NH House committee hears debate over continuing takeout wine and beer sales
Bill would extend allow alcohol sales by restaurants after governor’s order ends
Customers would still be able to order a large bottle of wine or 16 bottles of beer along with their takeout meal even after the pandemic emergency order ends, if Senate Bill 66 is approved by the New Hampshire Legislature.
Under the bill, restaurants would have to pay $250 for a license to do it.
The House Commerce Committee on Tuesday held a hearing on SB 66, a little over a year after Gov. Chris Sununu issued his emergency order that allowed restaurants to sell wine and beer that way.
Most restaurants have reopened, but with indoor seating limited, deliveries still make up a substantial portion of their business, and liquor could help lubricate those sales, said Mike Somers, president of the New Hampshire Lodging and Restaurant Association.

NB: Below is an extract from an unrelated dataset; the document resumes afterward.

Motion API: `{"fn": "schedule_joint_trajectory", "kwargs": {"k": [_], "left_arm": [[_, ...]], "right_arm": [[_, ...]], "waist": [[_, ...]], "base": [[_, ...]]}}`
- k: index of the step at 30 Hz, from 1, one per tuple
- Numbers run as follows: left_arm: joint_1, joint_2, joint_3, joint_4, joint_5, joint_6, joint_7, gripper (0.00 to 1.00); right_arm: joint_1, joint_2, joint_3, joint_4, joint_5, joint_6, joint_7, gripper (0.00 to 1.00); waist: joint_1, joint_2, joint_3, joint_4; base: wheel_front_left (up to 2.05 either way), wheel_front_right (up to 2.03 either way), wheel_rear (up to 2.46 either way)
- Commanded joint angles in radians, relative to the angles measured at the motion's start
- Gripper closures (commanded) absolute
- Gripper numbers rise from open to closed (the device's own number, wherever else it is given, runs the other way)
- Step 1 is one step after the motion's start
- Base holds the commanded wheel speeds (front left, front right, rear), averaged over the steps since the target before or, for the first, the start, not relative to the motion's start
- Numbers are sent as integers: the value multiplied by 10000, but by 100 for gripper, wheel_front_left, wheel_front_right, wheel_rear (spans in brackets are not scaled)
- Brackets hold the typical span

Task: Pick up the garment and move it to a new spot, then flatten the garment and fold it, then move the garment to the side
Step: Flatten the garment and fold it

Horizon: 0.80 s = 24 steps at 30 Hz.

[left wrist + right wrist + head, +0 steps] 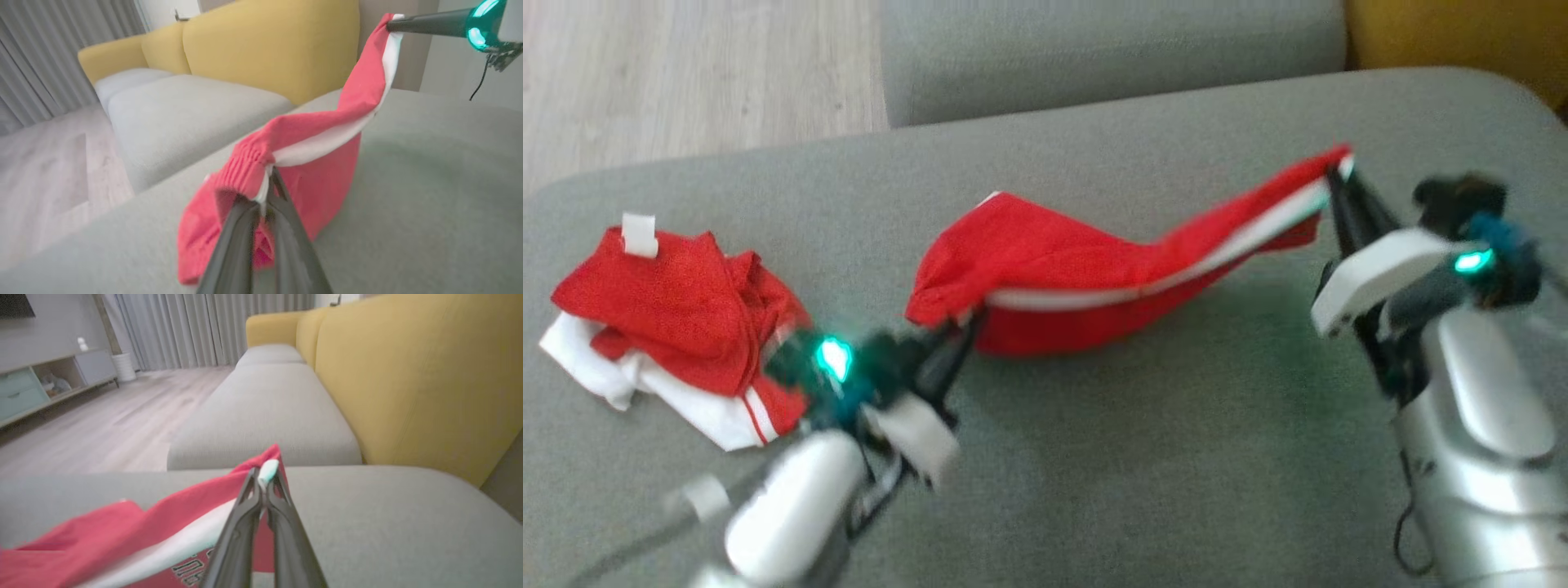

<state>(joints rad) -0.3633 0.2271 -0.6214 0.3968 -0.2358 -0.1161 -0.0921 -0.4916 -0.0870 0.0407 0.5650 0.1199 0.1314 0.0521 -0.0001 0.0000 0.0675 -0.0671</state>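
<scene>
Head view showed two red garments: heap [678, 318] at left of the cushion [1143, 474], garment [1078, 261] centred. Blurred left tool [962, 328] and right tool [1335, 175] clamped its ends.

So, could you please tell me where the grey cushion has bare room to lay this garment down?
The widest bare patch of grey cushion lies in front of the held garment, between the left end effector and right end effector. Another bare strip runs behind it. The left end is crowded by a crumpled garment.
</scene>
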Motion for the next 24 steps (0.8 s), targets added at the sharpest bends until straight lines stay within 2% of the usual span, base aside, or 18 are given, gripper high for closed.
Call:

“We had a very tough year,” he told the panel. Sale of wine and beer, he added, “is not a big part of our business, but it is important part.”
How important? Nobody really knows, and that concerns watchdog groups like New Futures.
“Is it high, is it working? How many restaurants are taking advantage of it? What is the volume? Is it effecting minors or other populations? You can’t make any decisions unless you have the data,” said Kate Frey, the organization’s vice president of advocacy.
That is why the New Futures backed a two-year sunset provision that is included in legislation approved on March 4 in the New Hampshire Senate.
The Liquor Commission will have a better handle on the data when it sees how many restaurants are willing to apply for a license, testified its attorney, Aidan Moore.
The Lodging and Restaurant Association said it has no problem with the fee, but would like to remove the sunset clause and also wants to enact the bill without delay because if the governor ends his he emergency order, there would be a gap.
On the other hand, the New England Convenience Store and Energy Marketers Association said it would like to shorten the sunset provision to a year. It would also like to reduce the amount of liquor that can be sold “to something more compatible for a dine-in experience,” said the group’s lobbyist, Brian Moran.
The bill currently allows a restaurant to sell 1.5 liters of wine and 192 ounces of malt beverage, the same as in the governor’s order.
Somers disagreed.
“That bottle of wine is not going very far when you have five or six people over,” he said
The bill also raises a broader question: “What kind of impact will it have in our liquor system?” asked Rep. Constance Van Houten, D-Manchester.
“That’s a huge question,” said Moore. When he first started working at the commission back in 1981, there were clear lines between retail, wholesale and manufacturers, but the “lines have become blurry” over the years, and it is still not clear how that blurring will impact the state’s revenue as well as public health.
Each new bill makes this situation “more challenging to administer,” he told the committee.